Reforming 3D Prints With Salt And Heat

The biggest problem with fused deposition 3D prints is that while the layers should stick together, they aren’t the same as a solid piece of plastic you would get from, say, injection molding. You can anneal plastic using moderate heat, but it is likely to cause the part to deform or change size. [Free Spirit 1] has a solution for this. Using a powdered salt, the part is packed on the inside and out and put in an oven. The results in the video below look really impressive.

In addition to making the part look solid and — we assume — adding strength, the resulting prints are also water- and gas-tight which was the purpose of the effort. That alone would make the technique worthwhile.

The only thing we noticed is that the part has to have access to hold the salt. Anything not supported would be subject to deformation. However, the ground-up salt is so fine that it should be relatively easy to fill in most parts and, of course, print with 100% infill to avoid hollow internal areas.
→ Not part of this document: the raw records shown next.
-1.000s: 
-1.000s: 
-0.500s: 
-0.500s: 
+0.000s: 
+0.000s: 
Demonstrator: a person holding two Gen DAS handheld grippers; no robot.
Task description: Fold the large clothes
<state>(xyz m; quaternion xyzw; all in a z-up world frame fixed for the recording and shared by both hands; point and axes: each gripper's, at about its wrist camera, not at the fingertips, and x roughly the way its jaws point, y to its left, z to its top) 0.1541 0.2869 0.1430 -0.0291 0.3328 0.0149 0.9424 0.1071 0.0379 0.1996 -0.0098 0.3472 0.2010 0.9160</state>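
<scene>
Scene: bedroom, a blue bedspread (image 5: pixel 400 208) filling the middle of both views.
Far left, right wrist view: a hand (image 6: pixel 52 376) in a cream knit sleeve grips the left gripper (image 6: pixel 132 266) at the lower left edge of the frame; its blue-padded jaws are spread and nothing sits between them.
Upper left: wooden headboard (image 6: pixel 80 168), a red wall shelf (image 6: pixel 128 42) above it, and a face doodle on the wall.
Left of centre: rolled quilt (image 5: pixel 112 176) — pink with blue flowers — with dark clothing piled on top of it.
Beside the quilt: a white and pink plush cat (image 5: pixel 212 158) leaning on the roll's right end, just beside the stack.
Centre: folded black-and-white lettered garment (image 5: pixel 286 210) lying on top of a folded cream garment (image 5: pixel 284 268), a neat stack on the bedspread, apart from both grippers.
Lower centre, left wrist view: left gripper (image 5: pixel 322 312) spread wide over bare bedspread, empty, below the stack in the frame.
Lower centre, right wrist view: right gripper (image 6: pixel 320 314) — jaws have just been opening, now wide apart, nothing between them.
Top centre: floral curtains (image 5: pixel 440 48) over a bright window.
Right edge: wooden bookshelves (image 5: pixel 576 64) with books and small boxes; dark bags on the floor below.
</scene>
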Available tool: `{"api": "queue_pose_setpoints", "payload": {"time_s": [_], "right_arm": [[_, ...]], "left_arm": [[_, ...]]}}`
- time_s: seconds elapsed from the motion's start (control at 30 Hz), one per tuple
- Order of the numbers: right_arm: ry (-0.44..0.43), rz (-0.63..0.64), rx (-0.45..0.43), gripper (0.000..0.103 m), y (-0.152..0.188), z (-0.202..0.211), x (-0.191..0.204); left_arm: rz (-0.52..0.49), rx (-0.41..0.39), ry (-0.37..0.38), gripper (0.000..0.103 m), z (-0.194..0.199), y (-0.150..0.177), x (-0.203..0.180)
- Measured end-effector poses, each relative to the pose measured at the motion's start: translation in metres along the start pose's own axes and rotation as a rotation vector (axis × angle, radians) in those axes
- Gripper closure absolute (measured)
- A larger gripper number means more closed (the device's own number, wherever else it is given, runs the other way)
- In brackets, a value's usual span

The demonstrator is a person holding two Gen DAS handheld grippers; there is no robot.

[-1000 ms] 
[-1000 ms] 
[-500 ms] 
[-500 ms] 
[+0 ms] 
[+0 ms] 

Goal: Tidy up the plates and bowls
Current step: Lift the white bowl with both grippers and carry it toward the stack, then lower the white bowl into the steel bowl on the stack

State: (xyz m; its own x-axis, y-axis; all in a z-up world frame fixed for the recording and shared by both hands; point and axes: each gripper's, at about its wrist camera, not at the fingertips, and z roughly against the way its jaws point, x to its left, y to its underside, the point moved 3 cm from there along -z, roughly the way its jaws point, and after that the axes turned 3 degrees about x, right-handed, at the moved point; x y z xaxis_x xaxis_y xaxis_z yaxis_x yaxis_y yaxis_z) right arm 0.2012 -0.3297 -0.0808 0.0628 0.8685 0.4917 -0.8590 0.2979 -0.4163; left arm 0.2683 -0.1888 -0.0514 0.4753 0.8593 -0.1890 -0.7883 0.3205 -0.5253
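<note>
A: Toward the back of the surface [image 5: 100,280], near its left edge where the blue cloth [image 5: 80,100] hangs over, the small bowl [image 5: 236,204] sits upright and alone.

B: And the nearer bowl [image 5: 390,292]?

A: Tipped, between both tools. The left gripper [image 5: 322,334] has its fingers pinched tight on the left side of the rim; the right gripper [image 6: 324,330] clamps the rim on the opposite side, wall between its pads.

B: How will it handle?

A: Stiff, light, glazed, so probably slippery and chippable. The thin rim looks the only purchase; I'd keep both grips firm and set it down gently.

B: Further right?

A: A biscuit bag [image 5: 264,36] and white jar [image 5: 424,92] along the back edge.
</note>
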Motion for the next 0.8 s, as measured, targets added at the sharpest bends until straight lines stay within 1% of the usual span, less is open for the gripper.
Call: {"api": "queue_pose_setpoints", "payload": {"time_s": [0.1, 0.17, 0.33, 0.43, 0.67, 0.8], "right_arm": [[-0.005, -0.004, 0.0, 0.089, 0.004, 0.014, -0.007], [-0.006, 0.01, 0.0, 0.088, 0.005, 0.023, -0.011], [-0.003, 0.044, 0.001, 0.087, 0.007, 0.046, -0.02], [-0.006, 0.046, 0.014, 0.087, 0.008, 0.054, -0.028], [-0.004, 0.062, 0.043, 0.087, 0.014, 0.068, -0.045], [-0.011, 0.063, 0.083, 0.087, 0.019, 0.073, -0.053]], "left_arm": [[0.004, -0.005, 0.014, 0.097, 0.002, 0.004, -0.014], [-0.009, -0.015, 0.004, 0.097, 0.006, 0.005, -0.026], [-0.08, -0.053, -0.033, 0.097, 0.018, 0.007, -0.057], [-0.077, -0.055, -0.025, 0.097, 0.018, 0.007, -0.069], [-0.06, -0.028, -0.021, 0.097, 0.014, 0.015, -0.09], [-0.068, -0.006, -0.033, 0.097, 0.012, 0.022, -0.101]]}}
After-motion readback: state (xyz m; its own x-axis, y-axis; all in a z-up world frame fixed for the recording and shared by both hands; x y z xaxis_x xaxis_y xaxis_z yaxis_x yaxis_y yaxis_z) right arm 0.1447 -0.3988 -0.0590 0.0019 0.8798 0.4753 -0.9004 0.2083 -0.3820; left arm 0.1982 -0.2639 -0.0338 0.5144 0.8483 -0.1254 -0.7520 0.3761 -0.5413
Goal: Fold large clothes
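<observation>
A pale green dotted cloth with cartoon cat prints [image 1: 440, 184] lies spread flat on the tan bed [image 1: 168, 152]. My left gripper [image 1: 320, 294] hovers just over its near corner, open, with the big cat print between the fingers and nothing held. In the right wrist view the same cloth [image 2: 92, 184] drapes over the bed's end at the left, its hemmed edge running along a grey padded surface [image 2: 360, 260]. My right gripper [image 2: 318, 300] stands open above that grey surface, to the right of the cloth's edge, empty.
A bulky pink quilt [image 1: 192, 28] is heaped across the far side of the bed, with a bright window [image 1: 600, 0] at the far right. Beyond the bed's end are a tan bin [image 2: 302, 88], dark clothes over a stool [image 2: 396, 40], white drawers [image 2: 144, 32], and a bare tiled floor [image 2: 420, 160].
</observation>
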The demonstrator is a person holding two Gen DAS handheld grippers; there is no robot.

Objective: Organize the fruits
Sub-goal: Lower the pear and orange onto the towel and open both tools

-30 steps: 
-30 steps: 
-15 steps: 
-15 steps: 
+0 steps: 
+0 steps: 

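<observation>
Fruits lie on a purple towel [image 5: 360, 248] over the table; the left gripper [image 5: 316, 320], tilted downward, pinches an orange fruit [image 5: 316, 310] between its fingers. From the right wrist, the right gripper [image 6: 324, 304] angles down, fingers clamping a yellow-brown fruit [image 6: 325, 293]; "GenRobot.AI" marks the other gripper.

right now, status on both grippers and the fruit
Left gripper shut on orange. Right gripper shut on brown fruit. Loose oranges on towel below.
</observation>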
[Free spirit 1] used a coffee grinder to get the salt powder, but apparently you can buy “flour salt.” We wondered if other powders might work well, too. Apparently, sand didn’t work out, perhaps because the salt dissolves out in water, so whatever you use, it should probably dissolve in something that won’t attack your plastic.

Annealing isn’t a new idea, and we’d love to see some objective tests on this new method.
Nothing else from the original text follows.